Atac-seq を用いると、このような分化に関わる遺伝子領域はより明確にそれぞれのステージを特定することが出来、また分化の軌跡を追跡することができる。即ち、転写後の様々な修飾が加わるRNA発現よりは安定的に分化様態を特定できる。

次に、健康な高齢者について同じように調べると、成人と同じように神経幹細胞、神経芽細胞、そして未熟神経細胞を明確に認めることから、海馬での細胞新生が高齢になっても起こっていることを確認している。次に AD についてみると、驚くことに神経幹細胞の比率(絶対数ではない)は増加する一方、神経芽細胞や未熟神経細胞の数が強く抑制されていることがわかった。これだけで神経幹細胞新生が起こっているかを決められないが、このステージでは正常高齢者と AD の差はほとんどない。しかし、特にクロマチン構造から推定できる各ステージ維持に重要な遺伝子発現調節領域では、AD の神経芽細胞、未熟神経細胞で強く抑制されている事が明らかになった。異常のことから、分化の始まった時点からの神経新生が AD では抑制されている事がわかる。この遺伝子発現調節に関わる遺伝子を見ると、神経幹細胞に関わる RORB や ZNF98 などが上昇する一方、神経芽細胞や未熟神経細胞に関わる転写因子は AD で抑制されている事がわかる。
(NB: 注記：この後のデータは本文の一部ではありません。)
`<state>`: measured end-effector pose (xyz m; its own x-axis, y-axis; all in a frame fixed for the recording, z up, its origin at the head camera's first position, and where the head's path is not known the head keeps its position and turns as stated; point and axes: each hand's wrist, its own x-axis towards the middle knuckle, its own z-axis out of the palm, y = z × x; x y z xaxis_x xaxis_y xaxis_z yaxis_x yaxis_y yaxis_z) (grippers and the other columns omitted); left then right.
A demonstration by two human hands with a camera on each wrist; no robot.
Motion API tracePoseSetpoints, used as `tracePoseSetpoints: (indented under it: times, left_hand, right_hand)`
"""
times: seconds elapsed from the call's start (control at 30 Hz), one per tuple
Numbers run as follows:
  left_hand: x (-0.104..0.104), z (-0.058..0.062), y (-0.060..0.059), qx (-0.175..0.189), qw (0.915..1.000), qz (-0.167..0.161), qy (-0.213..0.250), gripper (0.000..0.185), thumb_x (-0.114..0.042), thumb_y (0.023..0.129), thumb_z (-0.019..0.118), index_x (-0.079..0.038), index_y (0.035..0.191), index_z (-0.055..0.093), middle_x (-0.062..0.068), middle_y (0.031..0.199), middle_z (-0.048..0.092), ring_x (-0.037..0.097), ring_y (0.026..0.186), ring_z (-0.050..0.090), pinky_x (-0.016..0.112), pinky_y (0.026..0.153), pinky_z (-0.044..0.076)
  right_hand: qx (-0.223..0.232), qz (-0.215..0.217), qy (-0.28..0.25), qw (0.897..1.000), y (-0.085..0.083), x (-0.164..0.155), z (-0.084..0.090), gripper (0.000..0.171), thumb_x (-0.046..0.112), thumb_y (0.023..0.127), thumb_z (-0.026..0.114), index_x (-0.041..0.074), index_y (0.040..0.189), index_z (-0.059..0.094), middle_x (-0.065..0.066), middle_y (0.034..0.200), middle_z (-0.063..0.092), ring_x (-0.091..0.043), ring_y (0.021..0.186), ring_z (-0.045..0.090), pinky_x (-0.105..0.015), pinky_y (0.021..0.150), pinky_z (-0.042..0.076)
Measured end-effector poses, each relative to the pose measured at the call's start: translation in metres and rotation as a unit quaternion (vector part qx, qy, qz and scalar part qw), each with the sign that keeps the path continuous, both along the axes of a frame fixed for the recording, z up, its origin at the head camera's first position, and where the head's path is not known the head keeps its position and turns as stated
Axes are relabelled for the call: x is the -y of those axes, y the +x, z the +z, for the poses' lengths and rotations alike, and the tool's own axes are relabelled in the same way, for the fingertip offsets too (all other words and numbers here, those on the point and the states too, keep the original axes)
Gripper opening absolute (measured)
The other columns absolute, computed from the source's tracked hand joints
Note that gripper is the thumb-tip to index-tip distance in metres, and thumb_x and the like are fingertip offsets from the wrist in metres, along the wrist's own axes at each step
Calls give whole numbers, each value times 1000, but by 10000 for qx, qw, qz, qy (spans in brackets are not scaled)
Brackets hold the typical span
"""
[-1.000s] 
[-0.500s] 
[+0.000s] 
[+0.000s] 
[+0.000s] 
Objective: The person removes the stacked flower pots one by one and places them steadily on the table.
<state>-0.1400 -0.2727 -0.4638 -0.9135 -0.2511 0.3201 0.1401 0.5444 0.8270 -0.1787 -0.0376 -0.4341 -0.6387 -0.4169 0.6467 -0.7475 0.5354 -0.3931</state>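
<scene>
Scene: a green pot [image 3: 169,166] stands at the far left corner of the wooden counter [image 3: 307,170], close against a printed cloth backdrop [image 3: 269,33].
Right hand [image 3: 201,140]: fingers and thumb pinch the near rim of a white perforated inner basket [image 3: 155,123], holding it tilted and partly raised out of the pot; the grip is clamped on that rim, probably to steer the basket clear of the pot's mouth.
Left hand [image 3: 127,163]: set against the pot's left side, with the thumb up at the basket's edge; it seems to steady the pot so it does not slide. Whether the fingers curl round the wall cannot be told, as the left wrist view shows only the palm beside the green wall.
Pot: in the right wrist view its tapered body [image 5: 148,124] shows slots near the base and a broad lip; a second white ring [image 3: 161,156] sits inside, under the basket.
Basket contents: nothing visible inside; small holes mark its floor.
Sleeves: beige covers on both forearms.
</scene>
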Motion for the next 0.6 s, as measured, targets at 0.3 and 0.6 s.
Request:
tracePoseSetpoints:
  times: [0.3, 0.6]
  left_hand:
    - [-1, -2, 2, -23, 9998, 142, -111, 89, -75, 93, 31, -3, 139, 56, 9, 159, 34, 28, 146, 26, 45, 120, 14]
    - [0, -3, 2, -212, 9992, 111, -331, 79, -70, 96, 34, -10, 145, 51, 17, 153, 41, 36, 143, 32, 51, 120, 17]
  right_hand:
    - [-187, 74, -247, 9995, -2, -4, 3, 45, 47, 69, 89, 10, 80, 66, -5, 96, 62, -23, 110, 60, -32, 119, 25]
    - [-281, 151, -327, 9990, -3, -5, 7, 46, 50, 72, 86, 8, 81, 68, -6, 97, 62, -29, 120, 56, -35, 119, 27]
この研究では、認知機能を維持しているスーパー老人についても調べており、AD とは真逆の遺伝子発現、即ち若々しい遺伝子発現が維持できていること、特に神経芽細胞や未熟神経細胞の維持に関わる遺伝子発現が正常以上に維持されていることも示している。面白いのは神経幹細胞に関わる遺伝子発現は、明確に老化が見られることから、スーパー老人は神経幹細胞の新生では老化が見られるが、代謝やシナプス結合などの遺伝子発現がしっかり維持できていることがわかった。
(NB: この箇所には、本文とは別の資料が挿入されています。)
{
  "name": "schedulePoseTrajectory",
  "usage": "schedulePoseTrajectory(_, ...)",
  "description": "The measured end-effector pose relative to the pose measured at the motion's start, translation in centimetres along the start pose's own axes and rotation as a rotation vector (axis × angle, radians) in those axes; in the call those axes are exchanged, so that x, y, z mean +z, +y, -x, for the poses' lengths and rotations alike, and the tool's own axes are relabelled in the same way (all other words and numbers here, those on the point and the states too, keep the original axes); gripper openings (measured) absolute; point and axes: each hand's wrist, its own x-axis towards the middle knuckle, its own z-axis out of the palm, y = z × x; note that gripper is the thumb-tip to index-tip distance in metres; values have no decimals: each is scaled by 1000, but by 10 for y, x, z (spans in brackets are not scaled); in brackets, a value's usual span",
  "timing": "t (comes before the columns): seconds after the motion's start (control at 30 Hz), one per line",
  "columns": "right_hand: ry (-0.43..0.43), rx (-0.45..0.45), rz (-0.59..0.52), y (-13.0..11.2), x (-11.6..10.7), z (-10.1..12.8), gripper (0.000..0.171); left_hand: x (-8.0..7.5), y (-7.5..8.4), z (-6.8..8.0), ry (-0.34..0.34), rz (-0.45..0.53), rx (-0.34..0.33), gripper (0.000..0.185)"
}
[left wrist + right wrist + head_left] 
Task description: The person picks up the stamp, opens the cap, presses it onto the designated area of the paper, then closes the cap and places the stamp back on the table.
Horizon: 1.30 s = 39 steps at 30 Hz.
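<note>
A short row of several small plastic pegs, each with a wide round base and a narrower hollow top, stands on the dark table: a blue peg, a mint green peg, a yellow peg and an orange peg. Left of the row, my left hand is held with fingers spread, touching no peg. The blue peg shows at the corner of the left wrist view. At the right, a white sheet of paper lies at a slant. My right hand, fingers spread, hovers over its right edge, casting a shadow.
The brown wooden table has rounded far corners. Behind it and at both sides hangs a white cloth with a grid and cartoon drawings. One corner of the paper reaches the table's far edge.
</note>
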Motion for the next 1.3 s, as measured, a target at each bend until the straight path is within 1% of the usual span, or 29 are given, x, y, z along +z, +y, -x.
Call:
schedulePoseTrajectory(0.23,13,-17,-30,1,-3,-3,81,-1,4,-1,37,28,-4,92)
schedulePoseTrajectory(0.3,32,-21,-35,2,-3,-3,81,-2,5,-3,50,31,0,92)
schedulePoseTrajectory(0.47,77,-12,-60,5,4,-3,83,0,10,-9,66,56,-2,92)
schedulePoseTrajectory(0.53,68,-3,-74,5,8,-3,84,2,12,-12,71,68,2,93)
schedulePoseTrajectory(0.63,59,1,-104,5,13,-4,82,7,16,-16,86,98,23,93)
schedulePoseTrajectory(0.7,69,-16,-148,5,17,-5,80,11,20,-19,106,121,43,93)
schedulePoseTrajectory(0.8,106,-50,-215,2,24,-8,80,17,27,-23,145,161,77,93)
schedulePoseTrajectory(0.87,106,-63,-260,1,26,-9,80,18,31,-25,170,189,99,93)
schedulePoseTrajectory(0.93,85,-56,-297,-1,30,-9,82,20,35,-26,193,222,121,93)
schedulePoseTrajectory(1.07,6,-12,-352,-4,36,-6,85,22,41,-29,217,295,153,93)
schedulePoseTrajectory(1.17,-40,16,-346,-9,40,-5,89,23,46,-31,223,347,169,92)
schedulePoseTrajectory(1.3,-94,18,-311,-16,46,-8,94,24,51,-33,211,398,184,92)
実際には多くの遺伝子を調べた結果をかなり単純化して紹介した。全て現象論で、何故老化するのか、なぜ AD で分化異常が起こるのかなどは全くわからない。また、結果は想像通りで、健康な老化、AD 、そしてスーパー老人では遺伝子発現と細胞新生に明確な差があることはわかった。これをベースに、様々な研究が行われることになるが、そのためには脳の標本を集めることが最も重要な課題になると思う。